April 11, 2016 – 3 Nisan 5776
Versagt haben immer die anderen!

Ausgerechnet die Deutschen, in deren Land die 9/11-Täter hausen konnten, machen den Belgiern Vorwürfe

Von Manfred Haferburg

Die Einschüsse kommen näher. Diesmal wurden in Brüssel Reisende zum Opfer islamistischen Terrors. Die Täter waren wieder keine Buddhisten, keine Juden, keine Atheisten und keine Christen. Die Mörder beriefen sich einmal mehr auf die Religion des Friedens. Da könnte womöglich noch jemand auf die Idee kommen, dass sich unter die 700.000 frisch eingereisten jungen männlichen Zuwanderer einige Terroristen gemischt haben. Also wird die Relativierungs- und Schuldzuweisungsmaschine angeworfen.

Ausgerechnet der NRW-Justizminister Jäger kritisierte am Dienstag die belgischen Sicherheitsbehörden. Der Salafismus im Brüsseler Stadtteil Molenbeek sei seit vielen Jahren gewachsen „und man hätte möglicherweise eher eingreifen müssen“. Und weiter: „Es geht nicht um einzelne, sich selbst organisierende Täter, sondern es wurde strukturiert und abgesprochen vorgegangen.
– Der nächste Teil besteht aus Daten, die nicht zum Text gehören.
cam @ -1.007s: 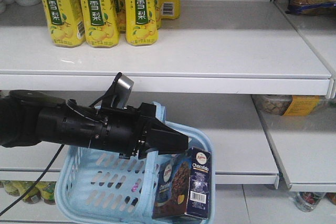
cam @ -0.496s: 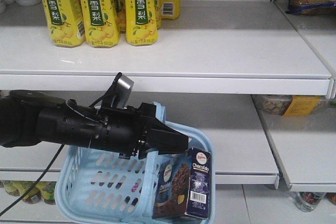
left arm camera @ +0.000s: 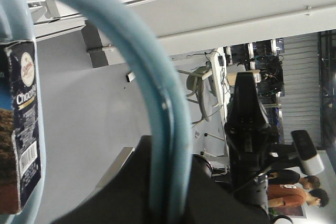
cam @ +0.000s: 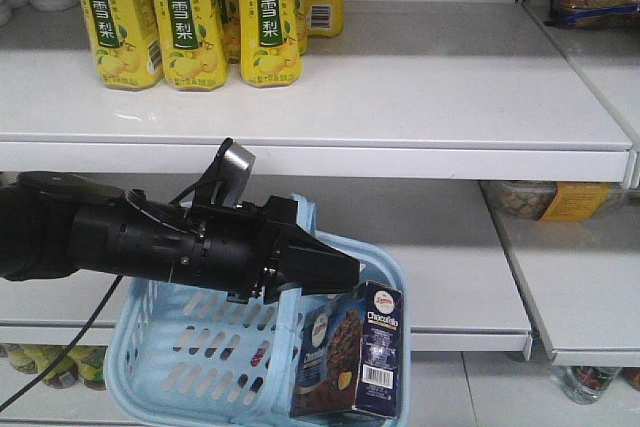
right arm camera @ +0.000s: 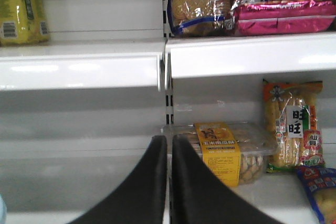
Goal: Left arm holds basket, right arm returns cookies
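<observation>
Comparing this moment with the second before it, almost nothing has moved: the left tool [cam: 345, 269] sits at the same height in front of the shelf [cam: 420, 97], its tips pressed together on the flat handle [left arm camera: 157, 103] of the light blue basket [cam: 150, 347], which hangs below it. The cookies [cam: 350, 352] stand upright inside the basket at its near right corner, leaning on the wall, untouched. The right tool [right arm camera: 169, 142] is out of the front view; its own camera shows the two black fingers drawn nearly together with only a slit between them and nothing in it, aimed at a lower shelf holding a clear tub [right arm camera: 218, 150]. By my reading the return has not begun: the right tool must first spread and come down to the carton.
</observation>
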Motion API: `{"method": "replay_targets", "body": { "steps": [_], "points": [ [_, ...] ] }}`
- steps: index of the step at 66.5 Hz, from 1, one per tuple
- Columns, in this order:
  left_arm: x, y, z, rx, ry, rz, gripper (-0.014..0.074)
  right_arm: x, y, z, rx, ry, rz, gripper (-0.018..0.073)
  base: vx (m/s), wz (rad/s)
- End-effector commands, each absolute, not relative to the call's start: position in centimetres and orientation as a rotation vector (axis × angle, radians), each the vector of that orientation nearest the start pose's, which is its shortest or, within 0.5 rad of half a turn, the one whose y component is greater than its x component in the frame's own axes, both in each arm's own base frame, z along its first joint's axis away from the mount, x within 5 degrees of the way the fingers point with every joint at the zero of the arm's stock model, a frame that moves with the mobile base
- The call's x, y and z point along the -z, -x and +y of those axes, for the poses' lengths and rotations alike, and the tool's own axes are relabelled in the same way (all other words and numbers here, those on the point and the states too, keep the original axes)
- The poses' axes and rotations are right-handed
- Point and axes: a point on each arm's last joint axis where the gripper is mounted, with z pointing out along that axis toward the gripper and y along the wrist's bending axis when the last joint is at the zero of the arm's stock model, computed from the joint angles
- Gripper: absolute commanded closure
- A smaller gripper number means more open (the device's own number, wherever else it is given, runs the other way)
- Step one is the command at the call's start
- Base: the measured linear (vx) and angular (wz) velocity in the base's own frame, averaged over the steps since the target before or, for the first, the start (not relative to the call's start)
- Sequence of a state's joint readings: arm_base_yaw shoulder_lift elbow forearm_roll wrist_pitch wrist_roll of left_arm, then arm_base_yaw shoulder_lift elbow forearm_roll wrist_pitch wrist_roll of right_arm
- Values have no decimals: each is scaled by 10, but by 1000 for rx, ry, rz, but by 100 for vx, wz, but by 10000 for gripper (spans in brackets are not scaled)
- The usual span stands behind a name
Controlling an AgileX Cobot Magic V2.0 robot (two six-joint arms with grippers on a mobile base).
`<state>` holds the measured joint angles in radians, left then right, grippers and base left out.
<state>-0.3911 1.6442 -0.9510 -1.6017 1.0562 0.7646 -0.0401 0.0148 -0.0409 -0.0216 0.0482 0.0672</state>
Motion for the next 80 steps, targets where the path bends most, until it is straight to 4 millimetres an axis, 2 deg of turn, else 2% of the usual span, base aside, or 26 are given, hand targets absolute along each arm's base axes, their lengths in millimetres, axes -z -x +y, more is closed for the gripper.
{"method": "replay_targets", "body": {
  "steps": [1, 13, 29, 62, 71, 80],
  "points": [
    [-290, -272, -191, 1890, -73, 2133, 599, -253, -61, -3, 5, -63, 1447, 566, 0, 0],
    [-290, -272, -191, 1890, -73, 2133, 599, -271, -87, -4, -39, -114, 1595, 565, 0, 0],
    [-290, -272, -191, 1890, -73, 2133, 599, -269, -108, -5, -99, -187, 1705, 565, 0, 0],
    [-290, -272, -191, 1890, -73, 2133, 599, -268, -110, -5, -92, -182, 1715, 538, 0, 0],
    [-290, -272, -191, 1890, -73, 2133, 599, -267, -110, -5, -94, -183, 1723, 476, 0, 0],
    [-290, -272, -191, 1890, -73, 2133, 599, -267, -110, -5, -107, -197, 1722, 368, 0, 0]
  ]
}}
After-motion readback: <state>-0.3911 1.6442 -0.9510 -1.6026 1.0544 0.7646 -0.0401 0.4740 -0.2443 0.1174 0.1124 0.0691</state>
Das setzt Zellenbildung voraus. Es ist leichter, solche Zellen zu entdecken, als radikalisierte Einzeltäter. Und das ist das Erschreckende, dass eine solche Zelle dort nicht entdeckt werden konnte.“

Auch die „Welt“ regt sich über die vermeintliche Unfähigkeit der belgischen Sicherheitsbehörden auf. Sie titelte nach der Verhaftung von Abdeslam: „Sind Belgiens Terrorfahnder totale Amateure? Der Logistik-Chef der Pariser Attentate hat sich monatelang im Brüsseler Stadtteil Molenbeek versteckt“.
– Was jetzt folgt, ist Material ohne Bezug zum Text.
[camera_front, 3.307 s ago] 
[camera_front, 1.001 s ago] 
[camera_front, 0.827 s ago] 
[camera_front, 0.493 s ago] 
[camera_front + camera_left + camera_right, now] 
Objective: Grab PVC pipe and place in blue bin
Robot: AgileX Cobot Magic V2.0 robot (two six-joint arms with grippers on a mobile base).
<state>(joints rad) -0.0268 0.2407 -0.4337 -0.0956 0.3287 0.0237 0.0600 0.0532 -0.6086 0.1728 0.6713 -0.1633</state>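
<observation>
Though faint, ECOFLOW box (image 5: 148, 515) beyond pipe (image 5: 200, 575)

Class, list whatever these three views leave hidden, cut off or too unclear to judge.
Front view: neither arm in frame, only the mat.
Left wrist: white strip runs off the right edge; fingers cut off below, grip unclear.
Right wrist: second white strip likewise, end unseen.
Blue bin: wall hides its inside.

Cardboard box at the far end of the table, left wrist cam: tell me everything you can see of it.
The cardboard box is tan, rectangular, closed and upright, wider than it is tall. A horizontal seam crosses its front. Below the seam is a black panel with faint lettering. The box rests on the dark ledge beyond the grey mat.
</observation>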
Bei Plasberg wurde räsoniert, dass es „in Deutschland ja solche rechtsfreien Räume wie den Brüsseler Stadtteil Molenbeek nicht gäbe. In Molenbeek wurde sehr lange weggeguckt und nicht konsequent genug durchgegriffen“, erklärt ARD-Gewaltforscher Holger Schmidt, „Belgien hat im Verhältnis zur kleinen Bevölkerung mehr gewaltbereite Personen, als das in Deutschland der Fall ist - bei einem gleichzeitig nicht leistungsfähig genug aufgestellten Sicherheitsapparat.“

In Deutschland sind die Zustände also noch nicht ganz so schlimm. Da können wir ja beruhigt ausgehen oder verreisen. Da fragt sich der erstaunte Leser: Sind die selbst so einfältig und haben das Versagen der deutschen Sicherheitsorgane vergessen? Oder halten sie die Bürger für so umnachtet, dass sie alles schon vergessen haben?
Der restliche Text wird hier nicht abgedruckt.